Fernsehnormen weiter umstritten

■ Postminister spricht von europäischem Vorsprung mit MAC-Technik

Frankfurt (ap) — Die neuen Fernsehausstrahlungsnormen MAC sind zwischem dem Bundespostminister und den Rundfunkveranstaltern weiter umstritten. Minister Christian Schwarz-Schilling plädierte am Freitag auf dem ersten europäischen Medientag der Frankfurter Fachmesse „Management und Marketing Services“ nachdrücklich dafür, die Einführung der neuen Normen nicht nur vom Interesse der Unterhaltungselektronik her zu betrachten. Von der neuen Technik sei die Zukunft der gesamten Mikrochip- Technologie betroffen.

Schwarz-Schilling betonte: „Mit der D2-MAC-Norm haben sich die Europäer in diesem technologisch bedeutsamen Bereich an die Spitze der Entwicklungen gesetzt. Schon heute und nicht erst im Jahr 2000 kann dem Zuschauer in Europa im neuen Bildformat 16:9 ein besonderer Qualitätssprung geboten werden.“ Der Markt für Unterhaltungselektronik sei mit durchschnittlichen Wachstumsraten von fünf bis zehn Prozent im Jahr einer der dynamischsten.

Die Gerätehersteller setzen nach anfänglicher Zurückhaltung inzwischen auf die MAC-Normen und das neue 16:9-Bildschirmformat. Hans- Georg Junginger von der Grundig AG sah dies als einzig möglichen Weg zum geplanten hochauflösenden digitalen Fernsehen HDTV, für das Großbildschirme frühestens nach der Jahrtausendwende auf dem Markt sein sollen. Junginger forderte die Rundfunkanstalten auf, dem neuen Bildschirmformat entsprechende Programme anzubieten.

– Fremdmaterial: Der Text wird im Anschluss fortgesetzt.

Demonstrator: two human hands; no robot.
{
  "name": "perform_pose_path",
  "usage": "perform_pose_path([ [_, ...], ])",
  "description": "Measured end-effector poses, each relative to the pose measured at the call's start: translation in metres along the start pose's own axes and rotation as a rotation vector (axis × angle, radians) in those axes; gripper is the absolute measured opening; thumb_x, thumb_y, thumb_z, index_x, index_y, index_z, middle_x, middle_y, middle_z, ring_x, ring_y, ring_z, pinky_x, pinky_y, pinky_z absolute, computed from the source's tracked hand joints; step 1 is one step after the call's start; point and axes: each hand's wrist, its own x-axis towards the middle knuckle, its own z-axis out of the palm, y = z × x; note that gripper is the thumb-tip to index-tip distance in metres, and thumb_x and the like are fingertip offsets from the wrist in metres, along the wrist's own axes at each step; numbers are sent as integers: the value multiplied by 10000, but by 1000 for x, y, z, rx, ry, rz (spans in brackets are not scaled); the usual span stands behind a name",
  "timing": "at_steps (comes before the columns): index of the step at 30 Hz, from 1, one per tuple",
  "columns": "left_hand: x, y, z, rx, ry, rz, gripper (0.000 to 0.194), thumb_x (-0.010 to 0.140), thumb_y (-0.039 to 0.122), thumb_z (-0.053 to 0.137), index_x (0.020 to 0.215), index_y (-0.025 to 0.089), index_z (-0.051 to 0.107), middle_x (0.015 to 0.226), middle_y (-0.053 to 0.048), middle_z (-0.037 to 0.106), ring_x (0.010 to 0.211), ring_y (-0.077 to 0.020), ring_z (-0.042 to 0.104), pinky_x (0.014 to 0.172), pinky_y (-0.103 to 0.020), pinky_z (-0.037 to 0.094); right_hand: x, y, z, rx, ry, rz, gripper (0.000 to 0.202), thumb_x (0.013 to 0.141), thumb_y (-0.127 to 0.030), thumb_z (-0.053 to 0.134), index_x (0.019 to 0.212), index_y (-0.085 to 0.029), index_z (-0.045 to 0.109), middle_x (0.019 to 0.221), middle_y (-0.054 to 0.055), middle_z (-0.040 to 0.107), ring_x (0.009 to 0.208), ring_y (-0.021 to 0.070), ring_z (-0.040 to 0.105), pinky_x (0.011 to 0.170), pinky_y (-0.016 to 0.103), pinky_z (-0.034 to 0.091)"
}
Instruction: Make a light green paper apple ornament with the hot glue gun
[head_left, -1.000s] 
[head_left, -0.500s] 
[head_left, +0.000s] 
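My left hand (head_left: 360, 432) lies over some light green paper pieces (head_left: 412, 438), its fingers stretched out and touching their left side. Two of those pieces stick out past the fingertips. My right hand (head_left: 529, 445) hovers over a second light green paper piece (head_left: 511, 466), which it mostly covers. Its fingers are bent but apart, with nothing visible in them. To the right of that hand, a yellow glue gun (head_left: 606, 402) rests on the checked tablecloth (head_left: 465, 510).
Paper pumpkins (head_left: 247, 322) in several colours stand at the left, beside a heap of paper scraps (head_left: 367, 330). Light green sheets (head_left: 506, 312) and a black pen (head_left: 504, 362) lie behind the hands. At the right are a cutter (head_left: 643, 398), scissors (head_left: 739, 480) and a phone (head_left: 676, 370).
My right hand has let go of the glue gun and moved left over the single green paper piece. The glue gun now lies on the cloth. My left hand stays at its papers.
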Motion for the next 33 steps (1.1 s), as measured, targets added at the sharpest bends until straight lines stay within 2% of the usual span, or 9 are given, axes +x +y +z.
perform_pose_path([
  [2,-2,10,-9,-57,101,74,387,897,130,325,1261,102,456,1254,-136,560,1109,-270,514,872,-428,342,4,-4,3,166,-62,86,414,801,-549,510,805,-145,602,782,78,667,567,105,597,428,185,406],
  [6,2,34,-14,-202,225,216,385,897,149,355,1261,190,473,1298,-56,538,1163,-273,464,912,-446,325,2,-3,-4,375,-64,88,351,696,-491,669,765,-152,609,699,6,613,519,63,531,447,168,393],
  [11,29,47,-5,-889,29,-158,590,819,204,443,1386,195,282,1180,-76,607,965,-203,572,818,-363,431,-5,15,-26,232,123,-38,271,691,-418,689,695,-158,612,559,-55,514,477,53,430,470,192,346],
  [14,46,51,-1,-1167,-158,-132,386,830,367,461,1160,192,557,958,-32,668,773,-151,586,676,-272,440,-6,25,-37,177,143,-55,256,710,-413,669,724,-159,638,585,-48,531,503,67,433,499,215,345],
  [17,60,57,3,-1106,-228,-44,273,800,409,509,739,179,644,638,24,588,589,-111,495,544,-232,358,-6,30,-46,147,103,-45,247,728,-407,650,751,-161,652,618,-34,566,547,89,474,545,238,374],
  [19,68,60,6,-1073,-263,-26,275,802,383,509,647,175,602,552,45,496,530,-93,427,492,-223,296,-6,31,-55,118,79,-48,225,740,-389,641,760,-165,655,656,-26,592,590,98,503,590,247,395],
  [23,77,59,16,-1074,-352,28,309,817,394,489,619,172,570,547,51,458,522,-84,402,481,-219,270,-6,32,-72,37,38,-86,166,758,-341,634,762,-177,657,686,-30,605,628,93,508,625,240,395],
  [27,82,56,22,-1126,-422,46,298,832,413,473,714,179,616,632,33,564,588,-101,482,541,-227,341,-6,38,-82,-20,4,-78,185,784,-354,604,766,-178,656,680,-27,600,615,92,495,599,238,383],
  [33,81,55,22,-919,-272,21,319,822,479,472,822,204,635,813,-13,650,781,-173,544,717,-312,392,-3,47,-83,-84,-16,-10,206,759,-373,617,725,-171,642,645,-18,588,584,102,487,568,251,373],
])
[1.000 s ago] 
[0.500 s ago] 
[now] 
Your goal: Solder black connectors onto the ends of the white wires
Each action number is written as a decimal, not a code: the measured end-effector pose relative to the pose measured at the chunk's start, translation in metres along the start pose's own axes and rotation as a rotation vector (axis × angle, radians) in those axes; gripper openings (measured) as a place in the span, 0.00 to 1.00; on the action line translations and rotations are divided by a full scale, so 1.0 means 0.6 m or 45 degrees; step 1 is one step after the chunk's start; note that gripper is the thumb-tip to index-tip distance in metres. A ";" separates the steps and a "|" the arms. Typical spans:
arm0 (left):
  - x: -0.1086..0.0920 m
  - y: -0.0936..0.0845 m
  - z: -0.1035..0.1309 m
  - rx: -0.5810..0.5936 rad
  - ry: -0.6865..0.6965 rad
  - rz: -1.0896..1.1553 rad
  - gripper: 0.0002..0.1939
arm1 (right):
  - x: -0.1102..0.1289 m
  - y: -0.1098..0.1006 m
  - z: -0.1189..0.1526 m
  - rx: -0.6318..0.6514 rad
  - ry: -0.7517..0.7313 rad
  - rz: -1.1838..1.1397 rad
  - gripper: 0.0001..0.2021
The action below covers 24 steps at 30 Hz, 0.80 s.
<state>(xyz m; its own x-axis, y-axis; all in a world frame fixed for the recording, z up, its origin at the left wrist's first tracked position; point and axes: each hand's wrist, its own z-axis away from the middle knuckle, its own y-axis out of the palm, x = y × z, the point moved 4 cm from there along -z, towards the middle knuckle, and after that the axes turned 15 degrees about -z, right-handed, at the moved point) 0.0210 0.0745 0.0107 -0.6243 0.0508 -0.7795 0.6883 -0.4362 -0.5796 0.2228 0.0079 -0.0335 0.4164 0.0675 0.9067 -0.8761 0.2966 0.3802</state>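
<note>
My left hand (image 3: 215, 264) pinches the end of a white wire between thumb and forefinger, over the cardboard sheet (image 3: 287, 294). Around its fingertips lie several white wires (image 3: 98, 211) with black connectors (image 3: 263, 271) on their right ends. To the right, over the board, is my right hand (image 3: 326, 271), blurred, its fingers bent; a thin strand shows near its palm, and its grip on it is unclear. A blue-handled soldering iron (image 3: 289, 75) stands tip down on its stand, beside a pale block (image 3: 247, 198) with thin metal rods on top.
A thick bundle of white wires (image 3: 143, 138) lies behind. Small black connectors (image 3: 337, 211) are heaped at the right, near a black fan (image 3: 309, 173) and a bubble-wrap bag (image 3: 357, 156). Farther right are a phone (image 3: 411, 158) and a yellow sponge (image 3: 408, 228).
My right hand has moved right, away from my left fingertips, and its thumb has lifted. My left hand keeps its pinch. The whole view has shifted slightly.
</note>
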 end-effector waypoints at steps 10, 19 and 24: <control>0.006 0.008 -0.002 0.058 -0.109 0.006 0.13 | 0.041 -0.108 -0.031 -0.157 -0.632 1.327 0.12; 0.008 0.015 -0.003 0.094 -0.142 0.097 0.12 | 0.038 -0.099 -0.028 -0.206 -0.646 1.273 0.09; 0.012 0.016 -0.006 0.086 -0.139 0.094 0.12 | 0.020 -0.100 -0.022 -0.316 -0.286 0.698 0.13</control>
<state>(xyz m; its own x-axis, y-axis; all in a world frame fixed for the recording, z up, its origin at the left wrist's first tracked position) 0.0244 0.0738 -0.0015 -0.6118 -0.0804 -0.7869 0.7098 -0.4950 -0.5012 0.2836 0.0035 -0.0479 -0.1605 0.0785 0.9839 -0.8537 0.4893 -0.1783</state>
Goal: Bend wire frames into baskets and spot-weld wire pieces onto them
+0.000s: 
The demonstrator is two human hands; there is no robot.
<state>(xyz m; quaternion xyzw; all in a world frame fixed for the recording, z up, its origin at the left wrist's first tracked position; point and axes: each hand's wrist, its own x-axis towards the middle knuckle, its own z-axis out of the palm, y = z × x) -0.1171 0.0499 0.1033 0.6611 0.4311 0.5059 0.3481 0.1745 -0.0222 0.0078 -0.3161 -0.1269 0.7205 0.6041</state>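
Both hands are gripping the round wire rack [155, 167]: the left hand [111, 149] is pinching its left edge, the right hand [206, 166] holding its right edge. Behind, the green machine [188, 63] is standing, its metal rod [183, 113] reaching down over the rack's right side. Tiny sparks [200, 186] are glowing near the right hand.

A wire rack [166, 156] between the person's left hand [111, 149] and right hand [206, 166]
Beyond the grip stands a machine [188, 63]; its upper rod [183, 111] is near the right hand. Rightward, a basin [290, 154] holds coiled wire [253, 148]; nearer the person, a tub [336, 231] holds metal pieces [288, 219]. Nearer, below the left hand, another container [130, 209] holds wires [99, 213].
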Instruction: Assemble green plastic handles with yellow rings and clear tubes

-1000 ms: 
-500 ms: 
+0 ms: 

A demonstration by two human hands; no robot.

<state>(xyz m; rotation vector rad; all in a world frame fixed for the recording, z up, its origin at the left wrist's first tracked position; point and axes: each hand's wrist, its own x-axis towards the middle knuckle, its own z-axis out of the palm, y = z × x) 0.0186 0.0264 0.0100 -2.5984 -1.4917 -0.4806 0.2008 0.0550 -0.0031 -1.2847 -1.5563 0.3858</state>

RTL-plus-Direktor Thoma bezweifelte den Nutzen der D2-MAC- Fernseher: „Das fundamentale Problem der gestreiften Hemden ist anders lösbar“, sagte er zum Argument der Hersteller, daß bereits mit D2- MAC ein flimmerfreies Fernsehbild ermöglicht wird. Thoma sah die entscheidende Neuerung erst in HDTV- Geräten: „Das Ganze hat nur einen Sinn mit Flachbildschirmen mit 1,20 Meter Bilddiagonale.“

Dagegen trat Schwarz-Schilling für eine „evolutionäre Form der Einführung von HDTV“ mit dem Zwischenschritt über die MAC-Normen ein. Auch bei der Einführung des Kabelfernsehens sei mit Kupferkabeln begonnen worden, obwohl bereits die Glasfasertechnik zur Verfügung gestanden habe, die aber für die Verbraucher viel zu teuer gewesen wäre. Der CDU-Minister verteidigte den Plan der EG-Kommission, die EG- Richtlinie, die nur Satellitenausstrahlung von Fernsehprogrammen in der MAC-Norm erlaubt, um zehn Jahre zu verlängern.

„Insbesondere ein einheitlicher Standard fordert einen offenen Markt, schafft Sicherheit für die Kunden und intensiviert den Wettbewerb“, sagte Schwarz-Schilling zu dem Argument der öffentlich-rechtlichen und der privaten Rundfunkanstalten in Deutschland, wonach die MAC-Richtlinie eine unnötige und unzulässige Marktregulierung sei. Allerdings dürfe das neue EG-Recht auch keine neuen Hemmnisse aufbauen.

Nach Ansicht des Geschäftsführers des Privatsenders Sat1, Jürgen Doetz, würde die EG-Richtlinie „Zwangsgemeinsamkeiten“ schaffen. Er warf der EG-Kommission vor, damit eine einseitige industriepolitische Entscheidung treffen zu wollen. „Die Frage ist, ob der Verbraucher zwei Revolutionen mitmachen will.“ Statt die Ausstrahlungsnorm vorzuschreiben, sollte die EG das Prinzip der Freiwilligkeit und Förderung festschreiben. Nach dem kategorischen Nein der Rundfunkanstalten habe er den Eindruck, daß „Brüssel in diese Richtung marschiert“, sagte Doetz. Ebenso wie Thoma trat er für einen einheitlichen Standard der Produktionstechnik ein.